### DESCRIPTION OF THE TASK:
Scan the material for the word "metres" and return every matching line.

### SOURCE DATA:
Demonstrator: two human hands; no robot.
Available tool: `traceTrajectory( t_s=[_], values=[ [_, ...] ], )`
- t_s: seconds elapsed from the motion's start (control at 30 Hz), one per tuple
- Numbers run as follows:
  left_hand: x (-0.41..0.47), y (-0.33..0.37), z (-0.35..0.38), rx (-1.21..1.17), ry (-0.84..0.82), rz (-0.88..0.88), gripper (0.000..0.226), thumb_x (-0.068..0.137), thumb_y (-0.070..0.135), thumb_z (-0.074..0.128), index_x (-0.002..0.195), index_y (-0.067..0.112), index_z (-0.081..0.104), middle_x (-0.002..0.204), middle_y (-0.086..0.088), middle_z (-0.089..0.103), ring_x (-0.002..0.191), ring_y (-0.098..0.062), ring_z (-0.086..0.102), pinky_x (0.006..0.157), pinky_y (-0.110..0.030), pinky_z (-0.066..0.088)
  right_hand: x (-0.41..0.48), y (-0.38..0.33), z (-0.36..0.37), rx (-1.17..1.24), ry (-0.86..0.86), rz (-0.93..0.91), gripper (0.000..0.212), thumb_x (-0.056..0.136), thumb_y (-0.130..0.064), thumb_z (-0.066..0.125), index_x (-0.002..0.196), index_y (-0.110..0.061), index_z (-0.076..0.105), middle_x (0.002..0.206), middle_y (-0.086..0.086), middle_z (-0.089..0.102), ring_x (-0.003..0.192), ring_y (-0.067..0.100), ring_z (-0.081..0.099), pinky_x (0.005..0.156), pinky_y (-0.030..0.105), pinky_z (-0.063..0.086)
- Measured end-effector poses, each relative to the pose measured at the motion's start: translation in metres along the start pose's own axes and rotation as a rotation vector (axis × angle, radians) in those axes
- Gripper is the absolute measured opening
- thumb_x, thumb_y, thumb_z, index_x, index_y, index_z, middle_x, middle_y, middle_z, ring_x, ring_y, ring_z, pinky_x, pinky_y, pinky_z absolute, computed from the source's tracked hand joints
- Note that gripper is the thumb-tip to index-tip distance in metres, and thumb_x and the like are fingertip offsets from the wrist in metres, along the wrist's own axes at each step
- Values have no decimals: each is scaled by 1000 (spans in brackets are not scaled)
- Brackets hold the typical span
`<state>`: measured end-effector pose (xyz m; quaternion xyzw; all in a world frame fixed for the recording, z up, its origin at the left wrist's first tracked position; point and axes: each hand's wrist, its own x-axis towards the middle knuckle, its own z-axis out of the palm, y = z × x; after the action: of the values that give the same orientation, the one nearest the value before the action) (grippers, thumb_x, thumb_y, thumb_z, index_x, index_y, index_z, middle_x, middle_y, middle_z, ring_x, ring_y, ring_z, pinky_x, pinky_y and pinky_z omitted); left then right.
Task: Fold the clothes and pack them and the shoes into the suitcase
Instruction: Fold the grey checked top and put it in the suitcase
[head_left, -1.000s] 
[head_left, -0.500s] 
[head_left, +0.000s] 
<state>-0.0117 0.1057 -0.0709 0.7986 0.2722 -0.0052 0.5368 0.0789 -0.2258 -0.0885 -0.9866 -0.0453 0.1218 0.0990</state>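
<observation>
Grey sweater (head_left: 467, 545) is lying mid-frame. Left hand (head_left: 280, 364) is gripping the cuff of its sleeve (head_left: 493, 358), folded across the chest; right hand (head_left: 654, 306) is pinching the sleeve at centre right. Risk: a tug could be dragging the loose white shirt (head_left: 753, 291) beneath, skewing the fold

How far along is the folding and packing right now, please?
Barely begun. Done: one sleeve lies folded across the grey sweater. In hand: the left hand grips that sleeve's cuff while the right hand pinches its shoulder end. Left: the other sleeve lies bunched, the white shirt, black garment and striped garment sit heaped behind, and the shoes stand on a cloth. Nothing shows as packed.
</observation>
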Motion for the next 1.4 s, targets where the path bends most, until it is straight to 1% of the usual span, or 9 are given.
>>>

### TASK ANSWER:
- Measured end-effector poses, each relative to the pose measured at the motion's start: translation in metres along the start pose's own axes and rotation as a rotation vector (axis × angle, radians) in those axes
- Note that gripper is the thumb-tip to index-tip distance in metres, and thumb_x and the like are fingertip offsets from the wrist in metres, along the wrist's own axes at each step

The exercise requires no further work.